The 2017 Life Sciences Panorama
The 5th New England Life Sciences Panorama took place on March, 2017 in Cambridge. Over 140 research and business professionals gathered to learn about trends in innovation and funding and new healthcare business models. This annual Boston area event covers the fast-changing developments in Life Sciences with high level interactive sessions, and has become well known among local companies, researchers, scientists and business leaders on both sides of the Atlantic.
In 2017, the Panorama focused on New Trends in Start-ups and Innovation fundings as well as New Generation Healthcare Business Models & the Life Science Industry.
KEY TAKEAWAYS FROM THE FABS
Monique Yoakim-Turk, Ph.D, Technology Transfer, Partner of the Boston Children’s Hospital Technology Development Fund
There is a change in the entrepreneur model: 10 years ago, entrepreneurs were able to find interesting ideas and raise funds to start companies. Now , VCs are on the looks out for interesting technologies, form management teams with their entrepreneurs-in-residence and bypass independent entrepreneurs.
– The good news is that are now different/new funding sources such as angel groups, foundations, family offices and some VCs such as Morningside.
– Pharma is also relying more on academia. The large Merck- Harvard deal was mentioned. The technology was identified very early on by Merck, and Harvard was willing to incubate and invest in for several years before Merck took it on.

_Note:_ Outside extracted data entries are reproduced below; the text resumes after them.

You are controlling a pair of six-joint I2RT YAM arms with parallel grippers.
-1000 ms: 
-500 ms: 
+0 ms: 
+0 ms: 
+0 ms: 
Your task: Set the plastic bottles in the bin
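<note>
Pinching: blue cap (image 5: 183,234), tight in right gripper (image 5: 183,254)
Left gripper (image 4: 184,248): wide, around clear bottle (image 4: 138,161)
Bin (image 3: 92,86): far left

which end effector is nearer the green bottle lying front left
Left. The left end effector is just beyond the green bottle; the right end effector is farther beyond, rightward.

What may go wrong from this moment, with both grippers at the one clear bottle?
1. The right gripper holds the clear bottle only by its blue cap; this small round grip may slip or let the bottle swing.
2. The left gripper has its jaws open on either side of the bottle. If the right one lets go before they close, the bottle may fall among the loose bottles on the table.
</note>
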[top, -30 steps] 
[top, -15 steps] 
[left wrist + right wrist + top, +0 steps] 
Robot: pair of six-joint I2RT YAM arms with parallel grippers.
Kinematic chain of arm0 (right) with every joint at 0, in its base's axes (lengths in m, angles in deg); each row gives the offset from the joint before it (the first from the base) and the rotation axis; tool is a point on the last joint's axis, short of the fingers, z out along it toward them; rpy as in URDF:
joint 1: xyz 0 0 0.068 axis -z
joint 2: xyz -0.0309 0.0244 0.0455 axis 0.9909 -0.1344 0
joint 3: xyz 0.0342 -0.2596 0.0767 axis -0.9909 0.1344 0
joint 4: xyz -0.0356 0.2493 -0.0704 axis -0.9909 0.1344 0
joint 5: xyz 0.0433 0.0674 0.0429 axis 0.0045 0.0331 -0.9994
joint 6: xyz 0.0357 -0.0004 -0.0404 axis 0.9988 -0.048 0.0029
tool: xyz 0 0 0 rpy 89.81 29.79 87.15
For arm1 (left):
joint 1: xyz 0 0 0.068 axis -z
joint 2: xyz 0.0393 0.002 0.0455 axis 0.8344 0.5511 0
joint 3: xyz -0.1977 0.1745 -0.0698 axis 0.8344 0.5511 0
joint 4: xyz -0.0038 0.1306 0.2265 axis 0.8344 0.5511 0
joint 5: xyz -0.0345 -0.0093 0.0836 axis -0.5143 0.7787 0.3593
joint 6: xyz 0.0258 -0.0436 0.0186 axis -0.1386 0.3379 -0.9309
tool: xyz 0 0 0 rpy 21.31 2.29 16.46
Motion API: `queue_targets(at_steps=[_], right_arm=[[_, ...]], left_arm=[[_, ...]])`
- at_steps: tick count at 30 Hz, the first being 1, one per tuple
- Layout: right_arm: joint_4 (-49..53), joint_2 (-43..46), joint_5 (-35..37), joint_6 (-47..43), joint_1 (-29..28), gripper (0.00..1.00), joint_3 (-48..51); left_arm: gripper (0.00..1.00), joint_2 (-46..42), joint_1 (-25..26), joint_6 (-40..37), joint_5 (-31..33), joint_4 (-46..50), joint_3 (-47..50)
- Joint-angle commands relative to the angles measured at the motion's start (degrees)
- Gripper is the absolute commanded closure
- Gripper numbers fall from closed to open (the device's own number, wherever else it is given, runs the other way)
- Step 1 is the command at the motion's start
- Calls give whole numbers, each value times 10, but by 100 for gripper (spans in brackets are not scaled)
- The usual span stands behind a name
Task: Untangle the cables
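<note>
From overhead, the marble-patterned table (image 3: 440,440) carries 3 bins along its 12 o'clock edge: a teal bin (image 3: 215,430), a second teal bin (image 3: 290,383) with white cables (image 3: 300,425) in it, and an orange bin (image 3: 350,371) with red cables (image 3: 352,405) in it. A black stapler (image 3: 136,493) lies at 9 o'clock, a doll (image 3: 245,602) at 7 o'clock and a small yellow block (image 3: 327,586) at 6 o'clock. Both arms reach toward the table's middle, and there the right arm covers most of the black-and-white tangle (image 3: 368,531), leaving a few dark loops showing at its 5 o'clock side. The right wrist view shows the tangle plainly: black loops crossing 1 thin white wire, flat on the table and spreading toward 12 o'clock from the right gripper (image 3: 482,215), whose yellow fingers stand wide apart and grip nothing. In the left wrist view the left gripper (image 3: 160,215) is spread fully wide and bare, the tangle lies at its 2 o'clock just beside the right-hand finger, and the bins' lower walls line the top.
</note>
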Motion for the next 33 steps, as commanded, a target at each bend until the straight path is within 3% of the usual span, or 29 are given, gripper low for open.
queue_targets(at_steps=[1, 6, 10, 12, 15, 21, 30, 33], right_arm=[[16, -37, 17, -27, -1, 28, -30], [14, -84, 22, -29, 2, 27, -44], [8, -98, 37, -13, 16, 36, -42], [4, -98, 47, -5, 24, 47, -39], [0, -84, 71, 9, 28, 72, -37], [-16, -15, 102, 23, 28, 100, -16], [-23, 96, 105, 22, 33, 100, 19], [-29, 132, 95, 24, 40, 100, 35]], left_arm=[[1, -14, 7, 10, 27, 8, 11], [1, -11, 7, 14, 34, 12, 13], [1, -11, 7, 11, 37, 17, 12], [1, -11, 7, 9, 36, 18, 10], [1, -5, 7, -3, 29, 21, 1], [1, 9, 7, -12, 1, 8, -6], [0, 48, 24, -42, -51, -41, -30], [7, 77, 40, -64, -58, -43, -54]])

Laure Berliner, PharmD., MBA , Marketing, FABS Co-Chair
Jeff Elton explained how the prefect storm of the new economic reality, the move toward a “pay for outcome” model and the digital revolution are changing the meaning of health care.
Today, developers still rely on value proposition focused on clinical attributes of products vs. competitors and prescribers. Tomorrow, the value proposition will focus on delivering outcomes-based heath and therapy management services enabled through connected devices, services, social engagement driven by government, payers and health systems willingness to contain cost.
What is going to change for developers: market positioning including patients outcomes and value to the overall healthcare system, differentiating capabilities and partnerships development across their field. His book, Healthcare Disrupted is worth reading.
Gigi Shafai, PharmD., Medical Affairs Strategy and Business Development, FABS Co-Chair
– France’s biotech sector is vibrant: #1 in EU for newly founded businesses, EU’s 3rd largest biotech industry at $4B USD revenues, 7 innovation clusters, academic institutions drive biotech.
– VC model has changed drastically- VCs go straight to academic institutions nowadays to develop their own companies and and rarely invest outside their network. They need to produce ROI and definitely want to see external validation (e.g. by patient advocacy groups). VCs are helpful advisors and mentors for young companies.
– Family offices, foundations, and grants are where young companies should seek funding.More and more, patients and parents of patients advocate and speak up to support approvals. Patients are decision makers.
– Economic benefits must be communicated early on. Must prove it is a need to have, not a nice to have product. There is always approval risk, but after that there is also commercial risk. At concept stage, it is important to think of the FDA, patient, and payer needs.
– Build a company, don’t build an exit.
– We are shifting to a new economic reality and this is coupled with a digital revolution where data is everywhere and can be quantified.
– Panelists describe some hot areas for innovation as: artificial intelligence, immuno-oncology, the human microbiome, wearables, e-health and digital communication, translational medicine research.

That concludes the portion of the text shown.